Catatan terakhir yakni pada Februari 2016 menunjukkan jika pengangguran sarjana mencapai 695 ribu jiwa. Meningkat 20 persen dibanding catatan Februari 2015.

Karena itu, Said menegaskan pemerintah harus segera melakukan langkah penyerapan tenaga kerja di Indonesia.

Apalagi, mereka sudah mengungkapkan bahwa ada oversuplai tenaga terampil di beberapa industri.

’’Mengundang investasi industri yang dimana tenaganya tersedia bukan berarti satu-satu jawaban. Kadang industri itu juga akhirnya tidak menarik bagi investor,’’ ungkapnya.

Dia mengatakan, pemerintah juga harus punya program kerja untuk memberikan ketrampilan baru terhadap tenaga kerja yang sudah ada.

Apalagi, jika mereka sudah punya dasar kompetensi dan tinggal diberikan ketrampilan baru.

Mereka bisa dilatih kembali untuk mendapatkan ketrampilan sesuai industri yang sedang naik daun atau berpotensi naik di beberapa tahun mendatang.

Apalagi, jika ketrampilan yang diberikan merupakan ilmu yang selama ini diisi oleh tenaga kerja asing (TKA).

Dengan begitu, keresahan masyarakat terhadap banyaknya serbuan pekerja asing di Indonesia. Misalnya, industri konstruksi spesifik seperti pembangunan smelter.

’’Pemerintah harus sensitif terhadap apa yang bisa cocok dengan kompetensi dan potensi ekonomi Indonesia. Dengan begitu, penyerapan tenaga kerja bisa benar-benar efisien,’’ tegasnya.

Dia pun menegaskan, pemerintah juga harus mengubah paradigma pendidikan untuk terus menyesuaikan potensi ekonomi. Sehingga, lulusan dari Indonesia bisa bersaing dengan tenaga kerja dari negara lain. Salah satunya, kemampuan untuk berbicara bahasa asing lainnya seperti inggris atau tiongkok.
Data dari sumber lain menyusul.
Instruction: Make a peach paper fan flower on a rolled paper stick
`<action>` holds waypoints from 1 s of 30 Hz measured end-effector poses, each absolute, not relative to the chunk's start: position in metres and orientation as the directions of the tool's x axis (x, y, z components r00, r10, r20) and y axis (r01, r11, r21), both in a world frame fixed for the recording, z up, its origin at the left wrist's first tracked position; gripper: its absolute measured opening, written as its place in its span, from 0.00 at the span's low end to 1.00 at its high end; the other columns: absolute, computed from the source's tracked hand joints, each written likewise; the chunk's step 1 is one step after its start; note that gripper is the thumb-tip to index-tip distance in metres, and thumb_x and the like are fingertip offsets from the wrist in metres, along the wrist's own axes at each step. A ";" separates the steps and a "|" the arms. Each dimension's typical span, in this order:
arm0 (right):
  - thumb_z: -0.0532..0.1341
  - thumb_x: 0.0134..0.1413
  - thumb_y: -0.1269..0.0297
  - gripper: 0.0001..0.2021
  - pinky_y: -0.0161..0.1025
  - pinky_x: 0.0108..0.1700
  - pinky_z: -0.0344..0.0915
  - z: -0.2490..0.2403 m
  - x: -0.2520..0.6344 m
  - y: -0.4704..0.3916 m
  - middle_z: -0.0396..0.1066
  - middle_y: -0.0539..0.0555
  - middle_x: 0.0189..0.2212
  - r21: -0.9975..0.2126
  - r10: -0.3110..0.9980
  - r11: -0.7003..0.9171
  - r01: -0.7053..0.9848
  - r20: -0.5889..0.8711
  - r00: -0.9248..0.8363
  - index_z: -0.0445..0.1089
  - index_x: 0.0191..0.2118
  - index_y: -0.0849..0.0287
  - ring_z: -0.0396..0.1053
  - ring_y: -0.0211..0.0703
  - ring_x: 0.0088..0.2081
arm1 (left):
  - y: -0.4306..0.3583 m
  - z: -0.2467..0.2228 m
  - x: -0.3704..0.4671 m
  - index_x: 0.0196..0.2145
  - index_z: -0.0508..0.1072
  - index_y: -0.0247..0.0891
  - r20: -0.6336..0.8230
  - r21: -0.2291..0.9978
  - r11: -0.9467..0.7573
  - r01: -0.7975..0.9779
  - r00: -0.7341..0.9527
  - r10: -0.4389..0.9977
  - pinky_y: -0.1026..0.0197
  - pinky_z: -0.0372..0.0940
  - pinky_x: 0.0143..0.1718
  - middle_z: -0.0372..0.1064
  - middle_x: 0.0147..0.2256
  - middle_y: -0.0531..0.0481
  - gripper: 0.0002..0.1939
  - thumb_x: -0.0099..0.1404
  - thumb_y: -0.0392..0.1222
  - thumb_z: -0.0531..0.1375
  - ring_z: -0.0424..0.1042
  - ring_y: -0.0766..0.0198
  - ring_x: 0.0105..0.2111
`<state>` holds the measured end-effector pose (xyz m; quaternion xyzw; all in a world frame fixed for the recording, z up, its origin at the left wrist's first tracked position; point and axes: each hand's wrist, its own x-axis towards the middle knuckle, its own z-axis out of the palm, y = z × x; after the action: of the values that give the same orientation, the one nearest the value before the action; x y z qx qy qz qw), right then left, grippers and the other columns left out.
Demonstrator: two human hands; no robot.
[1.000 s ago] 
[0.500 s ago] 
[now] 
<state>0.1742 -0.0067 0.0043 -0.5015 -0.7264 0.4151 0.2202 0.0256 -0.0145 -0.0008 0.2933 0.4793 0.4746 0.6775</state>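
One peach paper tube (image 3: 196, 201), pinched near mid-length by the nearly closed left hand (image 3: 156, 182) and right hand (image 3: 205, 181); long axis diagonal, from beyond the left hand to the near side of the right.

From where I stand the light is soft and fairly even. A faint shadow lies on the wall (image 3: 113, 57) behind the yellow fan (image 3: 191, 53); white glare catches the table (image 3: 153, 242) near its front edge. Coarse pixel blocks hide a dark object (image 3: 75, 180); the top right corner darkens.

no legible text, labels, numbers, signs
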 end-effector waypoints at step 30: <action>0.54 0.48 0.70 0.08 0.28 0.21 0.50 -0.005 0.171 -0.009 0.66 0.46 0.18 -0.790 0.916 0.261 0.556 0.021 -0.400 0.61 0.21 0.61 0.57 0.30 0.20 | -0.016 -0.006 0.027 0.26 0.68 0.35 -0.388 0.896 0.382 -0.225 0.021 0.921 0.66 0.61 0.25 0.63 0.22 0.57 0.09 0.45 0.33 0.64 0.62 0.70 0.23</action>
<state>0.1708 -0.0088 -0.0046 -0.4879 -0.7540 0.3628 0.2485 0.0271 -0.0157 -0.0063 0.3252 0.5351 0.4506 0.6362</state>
Sebelumnya, Menteri Ketenagakerjaan (Menaker) Hanif Dhakiri mengatakan bahwa terdapat beberapa sektor yang over-supplied sampai dengan tahun 2019. Antara lain, sektor konstruksi, sektor perdagangan, sektor hotel dan restoran, dan sektor informasi.

Dia mencontohkan, produksi pekerja profesi di industri cukup besar dan belum terserap. Misalnya, tenaga pembuat roti, kue yang mencapai 109.866 orang per tahun.

Atau, tukang las yang mencapai 19.396 orang per tahun. ’’Dari sektor konstruksi, produksi tukang batu dan pasang ubin yakni sebesar 73.378 orang per tahun. Sedangkan, tenaga bangunan mencapai 17.595 orang per tahun,’’ jelasnya. (jpnn)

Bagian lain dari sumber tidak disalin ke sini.